== What is needed ==
If a line of the data below holds the word "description", list it.

== Study material ==
*** Begin section ***

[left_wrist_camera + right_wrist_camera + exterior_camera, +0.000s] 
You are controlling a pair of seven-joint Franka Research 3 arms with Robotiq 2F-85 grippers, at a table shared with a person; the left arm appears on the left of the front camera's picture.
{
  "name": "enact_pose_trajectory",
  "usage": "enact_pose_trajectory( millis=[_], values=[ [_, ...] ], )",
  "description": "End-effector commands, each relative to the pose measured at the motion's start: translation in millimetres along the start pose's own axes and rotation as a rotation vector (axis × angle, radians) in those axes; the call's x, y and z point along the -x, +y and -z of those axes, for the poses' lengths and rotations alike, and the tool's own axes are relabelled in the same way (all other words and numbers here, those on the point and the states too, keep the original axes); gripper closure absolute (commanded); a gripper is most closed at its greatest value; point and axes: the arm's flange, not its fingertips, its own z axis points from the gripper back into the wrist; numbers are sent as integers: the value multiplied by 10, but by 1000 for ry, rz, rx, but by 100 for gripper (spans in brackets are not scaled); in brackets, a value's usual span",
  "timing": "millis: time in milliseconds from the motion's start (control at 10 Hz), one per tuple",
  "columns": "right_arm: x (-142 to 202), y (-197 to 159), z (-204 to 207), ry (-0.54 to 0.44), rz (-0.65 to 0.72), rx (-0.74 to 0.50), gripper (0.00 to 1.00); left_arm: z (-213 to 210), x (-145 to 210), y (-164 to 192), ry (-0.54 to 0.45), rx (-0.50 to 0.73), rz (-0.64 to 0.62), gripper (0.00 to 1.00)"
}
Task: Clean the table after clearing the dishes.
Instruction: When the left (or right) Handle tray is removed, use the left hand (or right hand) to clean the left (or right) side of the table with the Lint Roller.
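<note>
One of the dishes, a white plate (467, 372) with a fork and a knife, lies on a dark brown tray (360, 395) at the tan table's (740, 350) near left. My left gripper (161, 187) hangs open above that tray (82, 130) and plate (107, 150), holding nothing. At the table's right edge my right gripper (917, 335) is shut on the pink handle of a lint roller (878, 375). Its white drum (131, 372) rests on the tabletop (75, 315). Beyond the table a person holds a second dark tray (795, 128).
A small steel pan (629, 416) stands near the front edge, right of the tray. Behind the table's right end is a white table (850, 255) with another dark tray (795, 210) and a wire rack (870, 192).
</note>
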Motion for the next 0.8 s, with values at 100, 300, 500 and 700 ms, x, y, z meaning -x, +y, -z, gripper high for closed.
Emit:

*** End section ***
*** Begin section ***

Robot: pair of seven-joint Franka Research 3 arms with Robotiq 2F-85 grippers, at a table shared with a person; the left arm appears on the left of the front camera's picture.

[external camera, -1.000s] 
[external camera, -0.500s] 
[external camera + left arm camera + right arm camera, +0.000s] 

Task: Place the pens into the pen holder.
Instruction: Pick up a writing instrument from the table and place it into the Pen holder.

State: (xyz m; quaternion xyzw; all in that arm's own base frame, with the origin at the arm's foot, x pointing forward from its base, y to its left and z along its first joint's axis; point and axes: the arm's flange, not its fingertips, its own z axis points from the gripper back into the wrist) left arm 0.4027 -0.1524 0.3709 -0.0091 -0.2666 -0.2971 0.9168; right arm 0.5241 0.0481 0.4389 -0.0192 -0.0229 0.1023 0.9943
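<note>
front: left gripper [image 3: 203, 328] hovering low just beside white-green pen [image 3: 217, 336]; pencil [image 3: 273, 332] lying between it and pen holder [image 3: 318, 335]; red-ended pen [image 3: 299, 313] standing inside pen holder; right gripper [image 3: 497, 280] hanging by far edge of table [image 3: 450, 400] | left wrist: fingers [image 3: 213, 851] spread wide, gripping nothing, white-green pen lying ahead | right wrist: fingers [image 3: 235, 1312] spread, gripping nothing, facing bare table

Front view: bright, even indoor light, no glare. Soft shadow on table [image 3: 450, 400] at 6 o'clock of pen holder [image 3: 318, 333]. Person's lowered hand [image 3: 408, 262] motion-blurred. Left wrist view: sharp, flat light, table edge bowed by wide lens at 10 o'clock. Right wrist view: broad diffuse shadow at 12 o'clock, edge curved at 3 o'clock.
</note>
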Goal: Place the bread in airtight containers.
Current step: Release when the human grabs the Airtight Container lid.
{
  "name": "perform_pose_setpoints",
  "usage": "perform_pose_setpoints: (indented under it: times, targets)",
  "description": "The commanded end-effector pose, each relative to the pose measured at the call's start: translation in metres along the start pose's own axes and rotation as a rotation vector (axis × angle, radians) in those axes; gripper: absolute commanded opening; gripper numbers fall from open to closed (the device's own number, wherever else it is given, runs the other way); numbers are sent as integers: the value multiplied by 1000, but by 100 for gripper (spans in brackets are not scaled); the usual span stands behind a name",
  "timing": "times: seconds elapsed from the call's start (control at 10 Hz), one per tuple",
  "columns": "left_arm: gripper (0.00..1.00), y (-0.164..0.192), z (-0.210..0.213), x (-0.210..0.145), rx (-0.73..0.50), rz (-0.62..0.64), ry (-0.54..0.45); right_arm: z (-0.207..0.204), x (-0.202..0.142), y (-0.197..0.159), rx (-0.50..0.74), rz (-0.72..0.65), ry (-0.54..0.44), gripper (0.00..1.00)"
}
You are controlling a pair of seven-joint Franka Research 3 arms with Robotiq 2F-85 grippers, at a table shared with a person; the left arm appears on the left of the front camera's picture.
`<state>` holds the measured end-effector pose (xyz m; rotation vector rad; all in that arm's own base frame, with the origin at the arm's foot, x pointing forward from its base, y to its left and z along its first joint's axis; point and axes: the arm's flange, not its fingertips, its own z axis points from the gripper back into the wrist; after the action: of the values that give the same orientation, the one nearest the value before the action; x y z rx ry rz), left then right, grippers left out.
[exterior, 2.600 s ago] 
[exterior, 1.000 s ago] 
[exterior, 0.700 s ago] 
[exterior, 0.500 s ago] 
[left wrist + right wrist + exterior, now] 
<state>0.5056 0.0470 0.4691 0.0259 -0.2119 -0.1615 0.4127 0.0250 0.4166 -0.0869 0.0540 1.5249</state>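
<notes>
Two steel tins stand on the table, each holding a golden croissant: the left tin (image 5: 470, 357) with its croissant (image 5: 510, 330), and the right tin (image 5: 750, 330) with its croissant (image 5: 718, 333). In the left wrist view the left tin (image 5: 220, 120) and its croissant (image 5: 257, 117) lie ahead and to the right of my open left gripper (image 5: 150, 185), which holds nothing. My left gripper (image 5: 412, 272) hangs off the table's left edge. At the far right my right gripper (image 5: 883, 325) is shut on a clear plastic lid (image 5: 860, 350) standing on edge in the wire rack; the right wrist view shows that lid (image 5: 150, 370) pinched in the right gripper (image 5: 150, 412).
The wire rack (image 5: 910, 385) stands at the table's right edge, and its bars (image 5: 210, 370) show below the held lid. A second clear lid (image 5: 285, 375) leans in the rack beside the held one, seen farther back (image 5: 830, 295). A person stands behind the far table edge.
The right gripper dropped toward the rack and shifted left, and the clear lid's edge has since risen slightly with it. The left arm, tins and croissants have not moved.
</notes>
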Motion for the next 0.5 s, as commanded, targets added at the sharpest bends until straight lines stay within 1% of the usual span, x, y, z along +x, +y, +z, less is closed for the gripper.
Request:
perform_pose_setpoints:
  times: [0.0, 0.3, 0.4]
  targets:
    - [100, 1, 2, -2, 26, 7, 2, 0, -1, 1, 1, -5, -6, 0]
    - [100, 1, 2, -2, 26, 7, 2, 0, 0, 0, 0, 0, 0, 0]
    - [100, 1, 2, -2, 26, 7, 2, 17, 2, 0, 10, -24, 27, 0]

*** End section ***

== Task answer ==
  "description": "End-effector commands, each relative to the pose measured at the motion's start: translation in millimetres along the start pose's own axes and rotation as a rotation vector (axis × angle, radians) in those axes; the call's x, y and z point along the -x, +y and -z of those axes, for the poses' lengths and rotations alike, and the tool's own axes are relabelled in the same way (all other words and numbers here, those on the point and the states too, keep the original axes); gripper closure absolute (commanded); a gripper is most closed at its greatest value; point and axes: the arm's flange, not its fingertips, its own z axis points from the gripper back into the wrist; numbers are sent as integers: the value multiplied by 10, but by 1000 for ry, rz, rx, but by 100 for gripper (spans in brackets are not scaled); in brackets, a value's usual span",
  "description": "The commanded end-effector pose, each relative to the pose measured at the call's start: translation in metres along the start pose's own axes and rotation as a rotation vector (axis × angle, radians) in those axes; gripper: absolute commanded opening; gripper numbers fall from open to closed (the device's own number, wherever else it is given, runs the other way); numbers are sent as integers: the value multiplied by 1000, but by 100 for gripper (spans in brackets are not scaled); the usual span stands behind a name",

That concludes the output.